DIRECTIONS FOR THIS TASK:
Anywhere the string "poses" shows up in the listing below, copy the line it is in.

---

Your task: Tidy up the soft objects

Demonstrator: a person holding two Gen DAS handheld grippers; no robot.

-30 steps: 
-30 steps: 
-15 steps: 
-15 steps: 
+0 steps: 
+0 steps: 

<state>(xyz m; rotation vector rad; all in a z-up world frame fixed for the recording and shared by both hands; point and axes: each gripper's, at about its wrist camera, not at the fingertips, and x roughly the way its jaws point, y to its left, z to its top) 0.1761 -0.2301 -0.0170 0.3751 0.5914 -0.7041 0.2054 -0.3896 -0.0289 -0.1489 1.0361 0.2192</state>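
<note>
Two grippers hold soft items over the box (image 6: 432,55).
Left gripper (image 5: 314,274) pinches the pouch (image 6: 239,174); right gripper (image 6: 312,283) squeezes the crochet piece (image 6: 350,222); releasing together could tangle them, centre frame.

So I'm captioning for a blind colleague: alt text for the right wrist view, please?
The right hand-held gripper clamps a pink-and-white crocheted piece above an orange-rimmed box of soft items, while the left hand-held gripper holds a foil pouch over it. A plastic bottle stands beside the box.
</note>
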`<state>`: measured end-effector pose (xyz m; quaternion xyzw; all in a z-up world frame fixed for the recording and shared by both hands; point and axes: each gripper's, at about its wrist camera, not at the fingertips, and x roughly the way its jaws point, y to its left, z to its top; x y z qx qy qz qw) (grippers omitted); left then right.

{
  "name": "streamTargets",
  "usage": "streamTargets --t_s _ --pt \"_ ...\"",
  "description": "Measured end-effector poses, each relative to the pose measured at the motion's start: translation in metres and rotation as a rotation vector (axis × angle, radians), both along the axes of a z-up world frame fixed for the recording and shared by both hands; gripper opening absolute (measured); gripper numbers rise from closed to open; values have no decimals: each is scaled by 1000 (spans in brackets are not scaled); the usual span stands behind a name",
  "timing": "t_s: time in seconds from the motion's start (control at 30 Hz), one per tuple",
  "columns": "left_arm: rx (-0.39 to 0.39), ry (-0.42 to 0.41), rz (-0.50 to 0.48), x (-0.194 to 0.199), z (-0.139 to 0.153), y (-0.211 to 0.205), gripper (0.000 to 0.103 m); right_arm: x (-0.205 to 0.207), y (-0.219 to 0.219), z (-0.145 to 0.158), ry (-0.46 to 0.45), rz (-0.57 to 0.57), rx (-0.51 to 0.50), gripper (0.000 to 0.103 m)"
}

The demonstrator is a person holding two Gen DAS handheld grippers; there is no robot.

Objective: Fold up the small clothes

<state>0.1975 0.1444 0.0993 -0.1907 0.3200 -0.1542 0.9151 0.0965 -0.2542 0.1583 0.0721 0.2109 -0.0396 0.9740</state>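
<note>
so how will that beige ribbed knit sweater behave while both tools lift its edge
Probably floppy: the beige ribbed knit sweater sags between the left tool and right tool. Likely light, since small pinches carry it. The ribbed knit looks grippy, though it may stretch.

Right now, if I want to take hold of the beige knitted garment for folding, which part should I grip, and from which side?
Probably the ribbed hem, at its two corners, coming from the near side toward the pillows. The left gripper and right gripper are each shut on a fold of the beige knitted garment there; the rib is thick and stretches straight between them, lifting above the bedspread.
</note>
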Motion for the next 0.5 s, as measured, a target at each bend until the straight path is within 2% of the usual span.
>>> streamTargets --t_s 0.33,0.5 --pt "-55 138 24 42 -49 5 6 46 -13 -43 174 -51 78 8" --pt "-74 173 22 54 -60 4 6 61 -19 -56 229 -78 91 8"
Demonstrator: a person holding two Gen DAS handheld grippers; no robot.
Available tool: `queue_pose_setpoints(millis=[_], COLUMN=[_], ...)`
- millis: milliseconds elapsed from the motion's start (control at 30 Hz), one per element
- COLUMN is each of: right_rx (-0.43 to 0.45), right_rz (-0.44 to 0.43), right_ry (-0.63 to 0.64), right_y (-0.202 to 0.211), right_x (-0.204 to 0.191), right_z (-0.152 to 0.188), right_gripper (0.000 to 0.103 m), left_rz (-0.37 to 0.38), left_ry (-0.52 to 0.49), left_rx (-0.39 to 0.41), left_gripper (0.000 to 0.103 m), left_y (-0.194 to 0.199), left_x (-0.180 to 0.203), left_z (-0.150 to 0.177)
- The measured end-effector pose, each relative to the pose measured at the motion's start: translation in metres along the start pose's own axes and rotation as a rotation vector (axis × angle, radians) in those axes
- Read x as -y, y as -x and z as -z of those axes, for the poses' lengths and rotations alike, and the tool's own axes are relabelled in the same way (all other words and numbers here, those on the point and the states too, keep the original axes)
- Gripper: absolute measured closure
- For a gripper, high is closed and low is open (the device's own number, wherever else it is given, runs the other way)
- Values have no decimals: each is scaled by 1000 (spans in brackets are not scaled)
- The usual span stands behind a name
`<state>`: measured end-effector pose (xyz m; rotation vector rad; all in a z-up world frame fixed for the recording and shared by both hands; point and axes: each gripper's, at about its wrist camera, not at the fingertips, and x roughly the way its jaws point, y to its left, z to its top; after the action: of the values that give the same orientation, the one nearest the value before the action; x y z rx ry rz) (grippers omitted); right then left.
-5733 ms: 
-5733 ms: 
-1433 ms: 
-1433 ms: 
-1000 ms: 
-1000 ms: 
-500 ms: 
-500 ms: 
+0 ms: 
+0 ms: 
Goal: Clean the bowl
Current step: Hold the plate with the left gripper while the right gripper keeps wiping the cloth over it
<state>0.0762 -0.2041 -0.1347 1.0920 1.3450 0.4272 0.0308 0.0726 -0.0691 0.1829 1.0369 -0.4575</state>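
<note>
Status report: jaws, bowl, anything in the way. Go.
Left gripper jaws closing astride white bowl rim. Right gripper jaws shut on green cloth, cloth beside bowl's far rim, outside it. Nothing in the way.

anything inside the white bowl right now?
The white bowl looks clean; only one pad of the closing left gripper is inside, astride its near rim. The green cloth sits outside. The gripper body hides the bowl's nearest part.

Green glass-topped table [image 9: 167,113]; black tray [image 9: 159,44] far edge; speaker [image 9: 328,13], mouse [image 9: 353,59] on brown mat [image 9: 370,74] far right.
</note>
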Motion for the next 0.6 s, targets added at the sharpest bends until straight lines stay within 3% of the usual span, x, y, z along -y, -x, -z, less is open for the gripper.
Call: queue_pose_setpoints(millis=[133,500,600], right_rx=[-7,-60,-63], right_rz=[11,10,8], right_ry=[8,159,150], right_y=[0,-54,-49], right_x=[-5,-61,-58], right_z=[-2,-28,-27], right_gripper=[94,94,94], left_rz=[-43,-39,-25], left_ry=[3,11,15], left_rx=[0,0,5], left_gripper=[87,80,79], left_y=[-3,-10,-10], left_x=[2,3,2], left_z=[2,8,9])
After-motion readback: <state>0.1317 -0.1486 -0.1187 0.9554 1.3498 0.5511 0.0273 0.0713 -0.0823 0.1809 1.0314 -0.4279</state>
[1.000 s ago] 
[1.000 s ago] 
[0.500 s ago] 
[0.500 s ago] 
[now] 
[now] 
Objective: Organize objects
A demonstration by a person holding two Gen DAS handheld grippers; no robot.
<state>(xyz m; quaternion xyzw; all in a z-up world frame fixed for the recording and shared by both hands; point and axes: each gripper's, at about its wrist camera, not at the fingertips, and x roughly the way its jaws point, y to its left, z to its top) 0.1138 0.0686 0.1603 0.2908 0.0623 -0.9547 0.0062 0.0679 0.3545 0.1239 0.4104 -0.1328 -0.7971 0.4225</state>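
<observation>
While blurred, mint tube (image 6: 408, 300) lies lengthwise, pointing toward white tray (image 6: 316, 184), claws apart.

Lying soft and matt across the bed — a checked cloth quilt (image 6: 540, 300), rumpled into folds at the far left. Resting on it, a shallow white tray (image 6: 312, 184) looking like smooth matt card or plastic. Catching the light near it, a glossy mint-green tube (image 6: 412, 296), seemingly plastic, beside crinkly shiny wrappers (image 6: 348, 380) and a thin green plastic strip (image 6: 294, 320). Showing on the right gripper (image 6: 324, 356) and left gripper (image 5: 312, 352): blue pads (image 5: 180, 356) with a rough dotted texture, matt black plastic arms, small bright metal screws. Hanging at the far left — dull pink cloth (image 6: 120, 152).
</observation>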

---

EXERCISE ANSWER:
  "description": "Measured end-effector poses, each relative to the pose measured at the motion's start: translation in metres and rotation as a rotation vector (axis × angle, radians), both along the axes of a z-up world frame fixed for the recording and shared by both hands; gripper opening absolute (measured); gripper numbers rise from closed to open; values have no decimals: each is scaled by 1000 (spans in brackets are not scaled); the usual span stands behind a name",
- Read x as -y, y as -x and z as -z of those axes, for the poses' lengths and rotations alike, and the tool's own axes are relabelled in the same way (all other words and numbers here, those on the point and the states too, keep the original axes)

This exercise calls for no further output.